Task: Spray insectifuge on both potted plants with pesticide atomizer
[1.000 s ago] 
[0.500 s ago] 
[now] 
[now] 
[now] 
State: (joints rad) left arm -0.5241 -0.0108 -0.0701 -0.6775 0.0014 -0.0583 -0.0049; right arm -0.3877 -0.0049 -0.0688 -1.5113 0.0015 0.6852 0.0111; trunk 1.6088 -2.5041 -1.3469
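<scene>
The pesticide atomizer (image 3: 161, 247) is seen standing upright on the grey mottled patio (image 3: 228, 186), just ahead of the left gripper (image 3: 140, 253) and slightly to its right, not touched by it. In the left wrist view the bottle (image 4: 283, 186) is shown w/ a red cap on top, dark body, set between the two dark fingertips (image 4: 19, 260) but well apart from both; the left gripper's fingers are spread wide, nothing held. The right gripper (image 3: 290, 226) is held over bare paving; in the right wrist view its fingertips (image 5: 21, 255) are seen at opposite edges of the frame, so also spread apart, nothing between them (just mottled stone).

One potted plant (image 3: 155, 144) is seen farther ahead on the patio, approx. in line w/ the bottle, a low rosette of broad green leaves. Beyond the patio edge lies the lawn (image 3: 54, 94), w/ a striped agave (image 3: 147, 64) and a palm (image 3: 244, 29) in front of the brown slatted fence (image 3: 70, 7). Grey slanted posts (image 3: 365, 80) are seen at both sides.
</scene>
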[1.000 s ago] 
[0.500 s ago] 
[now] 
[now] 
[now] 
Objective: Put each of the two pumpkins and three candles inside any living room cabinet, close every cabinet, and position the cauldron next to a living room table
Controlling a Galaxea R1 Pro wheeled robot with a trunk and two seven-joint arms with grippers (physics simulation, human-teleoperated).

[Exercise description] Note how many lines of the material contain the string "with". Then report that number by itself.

[Written solution] 2